Problem to work on: Of the entries below, restate word for word only the section that runs from the line with "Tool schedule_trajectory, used" to the line with "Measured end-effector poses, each", counting both ends.
Start of Records to use
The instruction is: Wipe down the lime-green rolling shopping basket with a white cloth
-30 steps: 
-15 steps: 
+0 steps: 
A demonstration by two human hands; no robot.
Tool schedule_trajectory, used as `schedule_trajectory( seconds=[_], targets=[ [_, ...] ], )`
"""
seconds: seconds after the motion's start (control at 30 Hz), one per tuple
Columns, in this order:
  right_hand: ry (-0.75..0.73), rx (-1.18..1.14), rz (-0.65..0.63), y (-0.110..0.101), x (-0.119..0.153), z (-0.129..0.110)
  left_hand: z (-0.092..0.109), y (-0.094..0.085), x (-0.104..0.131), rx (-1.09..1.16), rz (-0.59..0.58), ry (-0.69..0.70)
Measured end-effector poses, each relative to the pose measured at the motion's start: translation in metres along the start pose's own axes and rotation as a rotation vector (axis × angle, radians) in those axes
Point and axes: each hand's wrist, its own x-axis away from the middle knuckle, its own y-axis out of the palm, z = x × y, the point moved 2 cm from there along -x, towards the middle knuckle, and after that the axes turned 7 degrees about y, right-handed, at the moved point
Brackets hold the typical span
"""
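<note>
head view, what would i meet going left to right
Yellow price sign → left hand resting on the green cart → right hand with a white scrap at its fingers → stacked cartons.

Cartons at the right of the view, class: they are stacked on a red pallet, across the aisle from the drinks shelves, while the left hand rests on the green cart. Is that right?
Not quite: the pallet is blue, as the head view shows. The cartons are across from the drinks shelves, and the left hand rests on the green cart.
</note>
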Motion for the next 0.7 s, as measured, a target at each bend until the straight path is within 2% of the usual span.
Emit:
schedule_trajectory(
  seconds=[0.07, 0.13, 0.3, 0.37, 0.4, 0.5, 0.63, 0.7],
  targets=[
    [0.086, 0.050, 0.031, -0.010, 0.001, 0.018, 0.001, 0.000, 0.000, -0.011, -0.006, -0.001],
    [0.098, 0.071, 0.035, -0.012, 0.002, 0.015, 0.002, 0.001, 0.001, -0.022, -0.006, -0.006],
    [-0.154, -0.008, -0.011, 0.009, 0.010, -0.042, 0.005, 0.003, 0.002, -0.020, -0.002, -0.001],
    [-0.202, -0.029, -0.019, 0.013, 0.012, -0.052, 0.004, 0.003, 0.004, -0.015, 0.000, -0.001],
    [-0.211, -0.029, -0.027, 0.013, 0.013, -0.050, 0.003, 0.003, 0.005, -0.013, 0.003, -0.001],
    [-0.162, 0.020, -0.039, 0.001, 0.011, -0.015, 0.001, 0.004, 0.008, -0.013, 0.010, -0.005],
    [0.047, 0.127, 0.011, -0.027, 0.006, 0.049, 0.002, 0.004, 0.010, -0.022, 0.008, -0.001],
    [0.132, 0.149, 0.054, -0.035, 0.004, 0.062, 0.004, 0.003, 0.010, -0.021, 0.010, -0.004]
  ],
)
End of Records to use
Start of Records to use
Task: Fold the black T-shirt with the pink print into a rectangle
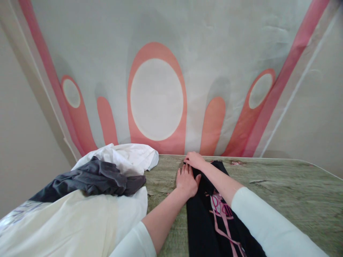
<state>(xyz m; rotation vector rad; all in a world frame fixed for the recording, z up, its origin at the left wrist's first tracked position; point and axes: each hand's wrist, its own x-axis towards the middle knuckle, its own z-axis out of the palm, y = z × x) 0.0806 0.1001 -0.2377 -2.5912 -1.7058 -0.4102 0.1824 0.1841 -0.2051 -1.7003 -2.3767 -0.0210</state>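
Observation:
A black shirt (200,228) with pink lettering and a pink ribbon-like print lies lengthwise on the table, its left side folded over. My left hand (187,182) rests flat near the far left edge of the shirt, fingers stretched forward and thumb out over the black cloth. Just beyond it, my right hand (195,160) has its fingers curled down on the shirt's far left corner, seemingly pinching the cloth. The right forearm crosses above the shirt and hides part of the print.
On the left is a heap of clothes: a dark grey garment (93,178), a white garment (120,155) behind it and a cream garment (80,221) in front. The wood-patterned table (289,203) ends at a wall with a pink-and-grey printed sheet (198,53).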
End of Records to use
Written response:
Tool schedule_trajectory, used as `schedule_trajectory( seconds=[_], targets=[ [_, ...] ], )`
"""
seconds: seconds after the motion's start (control at 30 Hz), one per tuple
Columns, in this order:
  right_hand: ry (-0.75..0.73), rx (-1.18..1.14), rz (-0.65..0.63), y (-0.110..0.101), x (-0.119..0.153), z (-0.129..0.110)
  left_hand: z (-0.092..0.109), y (-0.094..0.085), x (-0.104..0.131), rx (-1.09..1.16), rz (-0.59..0.58), ry (-0.69..0.70)
Measured end-effector poses, each relative to the pose measured at the motion's start: translation in metres along the start pose's own axes and rotation as a rotation vector (axis × angle, radians) in those axes

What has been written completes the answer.